Po pierwsze - Charlotta wcale nie MUSI znosic glupiego i niestrawnego meza. Charlotta go sobie WYBRALA, wiedzac doskonale kim jest, jak sie zachowuje itp. Wiec akurat w tym nie ma nic heroicznego ani godnego podziwu. Ani rozsadnego nawiasem mowiac - juz Hani pisalam, ze Charlotta nie jest rozsadna, jest po prostu wyrachowana. Wyjscie za maz za mezczyzne ktorego sie uwaza za pompatycznego glupca to przeczy wszelkiemu rozsadkowi, swiadczy wylacznie o interesownosci. To nie jest tak ze ja winie i Bog mi swiadkiem doskonale widze, ze drogo placi za swoj wybor ale nie zmienia to faktu, ze rozsadku w tym nie widze. Moge to zrozumiec, moge wspolczuc, ale nie jest to wybor rozsadny. Z rozsadku mozna wyjsc za czlowieka, ktorego sie nie kocha, ale po prostu szanuje, widzi sie ze jest dobrym, przyzwoitym czlowiekiem, z wdziecznosci, widzac ze mozna zbudowac cos dobrego bez romantycznych porywow. Ale wyjscie za maz - z wlasnej woli - za kogos kogo sie uwaza za idiote przeczy mojemu pojeciu rozsadku.
(Nawiasem mowiac Austen byla dokladnie w takiej sytuacji, kiedy otrzymala oferte malzenska od mezczyzny zupelnie jej obojetnego i w pierwszym porywie strachu przed bieda, tesknoty za stabilizacja - przyjela oswiadczyny. Ale potem sie wycofala z tego i zyla w staropanienstwie przez reszte dni swoich, wlasnie dlatego ze tego mezczyzny nie kochala i nie szanowala tak jak zona powinna szanowac meza w jej odczuciu. Wiec ona takiego wyrachowania nie pochwala, nawet jesli je rozumie).
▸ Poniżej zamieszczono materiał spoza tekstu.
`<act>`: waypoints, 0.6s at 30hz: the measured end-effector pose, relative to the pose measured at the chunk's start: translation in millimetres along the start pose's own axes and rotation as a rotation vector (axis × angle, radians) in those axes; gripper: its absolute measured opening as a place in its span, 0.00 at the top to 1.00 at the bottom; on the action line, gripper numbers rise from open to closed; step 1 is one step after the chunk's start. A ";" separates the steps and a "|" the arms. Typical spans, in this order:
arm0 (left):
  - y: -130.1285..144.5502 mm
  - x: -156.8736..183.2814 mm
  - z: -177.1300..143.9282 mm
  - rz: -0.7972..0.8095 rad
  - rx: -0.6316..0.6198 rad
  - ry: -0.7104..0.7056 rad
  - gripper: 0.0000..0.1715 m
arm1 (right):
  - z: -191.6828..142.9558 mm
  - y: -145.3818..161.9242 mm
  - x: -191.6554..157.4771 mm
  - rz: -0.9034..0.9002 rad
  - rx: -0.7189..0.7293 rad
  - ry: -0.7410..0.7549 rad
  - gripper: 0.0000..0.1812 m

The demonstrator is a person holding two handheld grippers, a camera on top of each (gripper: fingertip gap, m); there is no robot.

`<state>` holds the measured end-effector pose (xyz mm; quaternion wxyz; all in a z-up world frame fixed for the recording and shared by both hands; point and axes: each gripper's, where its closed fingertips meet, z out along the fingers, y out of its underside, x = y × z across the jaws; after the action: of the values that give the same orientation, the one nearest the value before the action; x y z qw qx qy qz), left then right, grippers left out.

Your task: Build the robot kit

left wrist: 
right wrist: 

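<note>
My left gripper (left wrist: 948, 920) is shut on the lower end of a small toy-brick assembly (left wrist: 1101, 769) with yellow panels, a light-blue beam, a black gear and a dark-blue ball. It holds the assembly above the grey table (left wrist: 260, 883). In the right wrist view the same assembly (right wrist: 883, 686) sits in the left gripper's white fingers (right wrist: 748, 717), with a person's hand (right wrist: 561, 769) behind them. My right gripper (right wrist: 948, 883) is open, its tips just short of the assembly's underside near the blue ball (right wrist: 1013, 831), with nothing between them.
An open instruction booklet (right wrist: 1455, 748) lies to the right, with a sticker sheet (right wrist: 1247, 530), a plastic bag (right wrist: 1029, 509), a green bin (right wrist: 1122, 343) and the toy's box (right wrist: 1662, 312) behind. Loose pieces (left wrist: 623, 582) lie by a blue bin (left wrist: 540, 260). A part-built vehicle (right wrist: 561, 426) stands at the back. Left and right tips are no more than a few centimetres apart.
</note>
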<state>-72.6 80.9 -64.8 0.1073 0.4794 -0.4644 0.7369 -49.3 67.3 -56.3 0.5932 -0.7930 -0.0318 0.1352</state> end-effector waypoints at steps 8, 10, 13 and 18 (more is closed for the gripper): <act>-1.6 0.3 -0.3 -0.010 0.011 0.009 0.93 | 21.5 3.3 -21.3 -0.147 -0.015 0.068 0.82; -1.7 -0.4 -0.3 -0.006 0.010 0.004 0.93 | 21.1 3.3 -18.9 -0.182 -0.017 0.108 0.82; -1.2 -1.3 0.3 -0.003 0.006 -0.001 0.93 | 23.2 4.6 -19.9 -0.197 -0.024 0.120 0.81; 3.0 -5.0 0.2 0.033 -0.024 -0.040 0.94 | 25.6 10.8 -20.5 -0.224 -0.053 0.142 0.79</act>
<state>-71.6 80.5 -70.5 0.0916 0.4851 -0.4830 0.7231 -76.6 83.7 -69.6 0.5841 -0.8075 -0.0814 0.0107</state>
A juz nazywanie Charlotty potomkinia Eleonory Dashwood (jesli mamy wrocic do Rozwaznej i romantycznej) to jest tak jaskrawe naduzycie ze nie wiem jak to nazwac. Eleonora jest bardzo rozsadna i wywazona w swojej milosci do Edwarda ale zupelnie nie ma w niej wyrachowania. Uwaga: po kliknięciu pokażą się szczegóły fabuły lub zakończenia utworu Charlotta jest raczej potomkinia Lucy Steele, dziewczyny gotowej wyjsc za maz za wszelka cene nawet za kompletnie obojetnego mezczyzne. I nie ma watpliwosci, ze Austen jest wbrew.
Użytkownik: hburdon 09.03.2017 12:19 napisał(a):
Odpowiedź na: Tak bardzo sie z tym nie ... | aleutka
Moim zdaniem popełniasz błąd zakładając, że Austen przedstawia i próbuje narzucić czytelnikowi swoje opinie. Jej obserwacje są w moim odczuciu dużo bardziej neutralne, niż sugerujesz. Zwróć na przykład uwagę na ironiczny komentarz, że Lizzy oceniła Wickhama dużo mniej surowo niż Charlottę i za zupełnie naturalny uznała fakt, że postanowił ożenić się za dziesięć tysięcy rocznie.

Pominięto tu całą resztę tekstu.